Your assignment. Ignoring every picture, return the lines of the listing below word for word, from the line that holds "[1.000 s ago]" through the line that holds "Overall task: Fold".

Records shown.
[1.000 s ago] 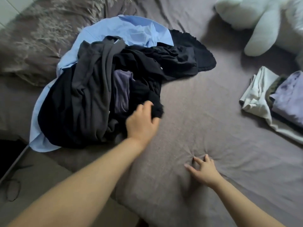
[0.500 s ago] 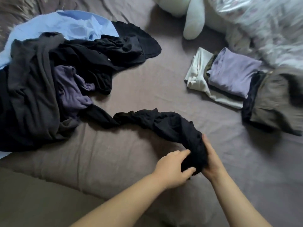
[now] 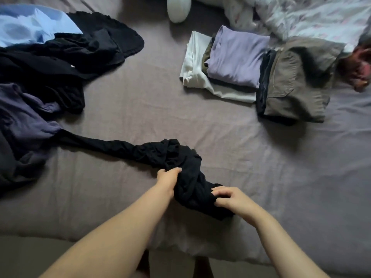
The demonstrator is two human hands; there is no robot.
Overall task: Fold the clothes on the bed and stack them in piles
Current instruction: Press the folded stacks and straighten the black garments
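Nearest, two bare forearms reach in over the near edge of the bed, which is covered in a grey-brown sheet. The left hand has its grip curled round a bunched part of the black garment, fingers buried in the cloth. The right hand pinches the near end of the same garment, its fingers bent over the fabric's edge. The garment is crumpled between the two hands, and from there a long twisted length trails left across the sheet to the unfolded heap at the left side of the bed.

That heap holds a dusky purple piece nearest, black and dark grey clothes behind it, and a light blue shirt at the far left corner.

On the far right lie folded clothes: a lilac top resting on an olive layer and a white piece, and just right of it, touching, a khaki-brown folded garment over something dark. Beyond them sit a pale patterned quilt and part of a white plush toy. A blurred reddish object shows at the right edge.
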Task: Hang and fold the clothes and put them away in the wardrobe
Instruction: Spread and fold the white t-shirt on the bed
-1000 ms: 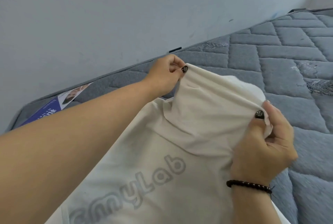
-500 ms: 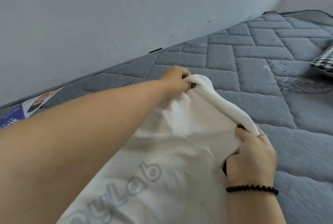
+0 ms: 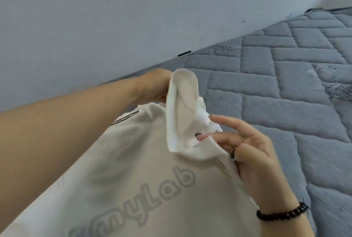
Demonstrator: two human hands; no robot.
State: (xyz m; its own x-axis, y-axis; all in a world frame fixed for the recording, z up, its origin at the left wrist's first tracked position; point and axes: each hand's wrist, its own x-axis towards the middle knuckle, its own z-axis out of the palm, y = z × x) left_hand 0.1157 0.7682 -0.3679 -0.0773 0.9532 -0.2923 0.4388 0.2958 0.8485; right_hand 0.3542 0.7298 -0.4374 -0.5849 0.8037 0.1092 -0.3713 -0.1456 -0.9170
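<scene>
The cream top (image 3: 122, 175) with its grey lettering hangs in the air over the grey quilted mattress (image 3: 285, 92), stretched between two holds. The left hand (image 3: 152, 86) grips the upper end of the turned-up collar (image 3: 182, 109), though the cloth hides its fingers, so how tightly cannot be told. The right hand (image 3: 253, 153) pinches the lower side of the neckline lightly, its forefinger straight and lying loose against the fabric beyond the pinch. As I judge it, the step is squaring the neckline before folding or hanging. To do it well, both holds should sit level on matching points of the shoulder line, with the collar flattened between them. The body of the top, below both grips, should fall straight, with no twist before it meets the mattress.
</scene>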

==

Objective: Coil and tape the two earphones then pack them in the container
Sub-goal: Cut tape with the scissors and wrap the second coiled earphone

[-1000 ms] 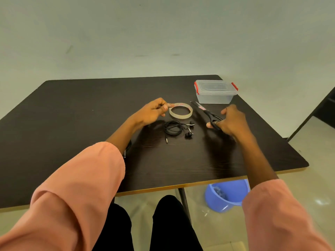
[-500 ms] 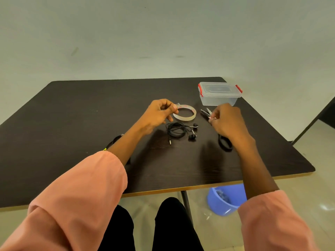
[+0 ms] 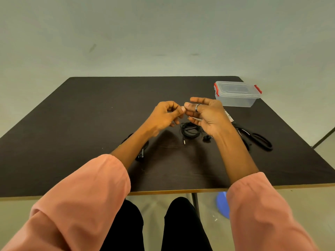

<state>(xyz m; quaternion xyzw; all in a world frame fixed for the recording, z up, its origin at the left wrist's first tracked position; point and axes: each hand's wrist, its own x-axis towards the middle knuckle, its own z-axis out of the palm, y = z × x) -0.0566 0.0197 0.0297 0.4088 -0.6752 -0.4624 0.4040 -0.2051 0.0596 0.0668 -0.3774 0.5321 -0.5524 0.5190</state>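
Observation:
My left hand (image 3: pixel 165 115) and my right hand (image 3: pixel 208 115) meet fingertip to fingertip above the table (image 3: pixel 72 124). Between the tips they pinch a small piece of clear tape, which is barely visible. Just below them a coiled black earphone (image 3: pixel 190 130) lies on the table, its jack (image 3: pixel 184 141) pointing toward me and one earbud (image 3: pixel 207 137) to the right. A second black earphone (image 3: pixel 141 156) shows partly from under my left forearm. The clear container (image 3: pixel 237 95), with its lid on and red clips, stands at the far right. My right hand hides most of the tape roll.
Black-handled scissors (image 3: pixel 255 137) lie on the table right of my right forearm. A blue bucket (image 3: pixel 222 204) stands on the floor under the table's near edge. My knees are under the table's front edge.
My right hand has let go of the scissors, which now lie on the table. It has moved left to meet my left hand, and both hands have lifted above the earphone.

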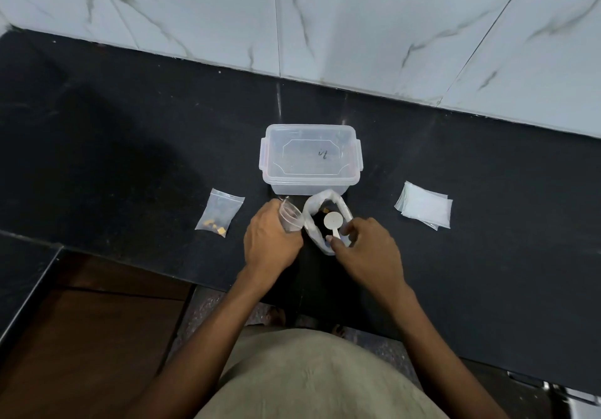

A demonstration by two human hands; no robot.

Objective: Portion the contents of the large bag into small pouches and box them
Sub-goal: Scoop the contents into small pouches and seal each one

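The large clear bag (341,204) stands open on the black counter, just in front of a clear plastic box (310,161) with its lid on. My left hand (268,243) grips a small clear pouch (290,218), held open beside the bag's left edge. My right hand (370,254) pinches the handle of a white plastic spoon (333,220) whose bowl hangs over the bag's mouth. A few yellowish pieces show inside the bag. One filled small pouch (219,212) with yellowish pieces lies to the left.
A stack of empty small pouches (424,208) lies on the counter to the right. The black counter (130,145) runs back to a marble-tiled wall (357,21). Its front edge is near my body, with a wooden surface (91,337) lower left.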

Task result.
[1.000 s ago] 
[0.500 s ago] 
[now] 
The demonstrator is two human hands; there is no robot.
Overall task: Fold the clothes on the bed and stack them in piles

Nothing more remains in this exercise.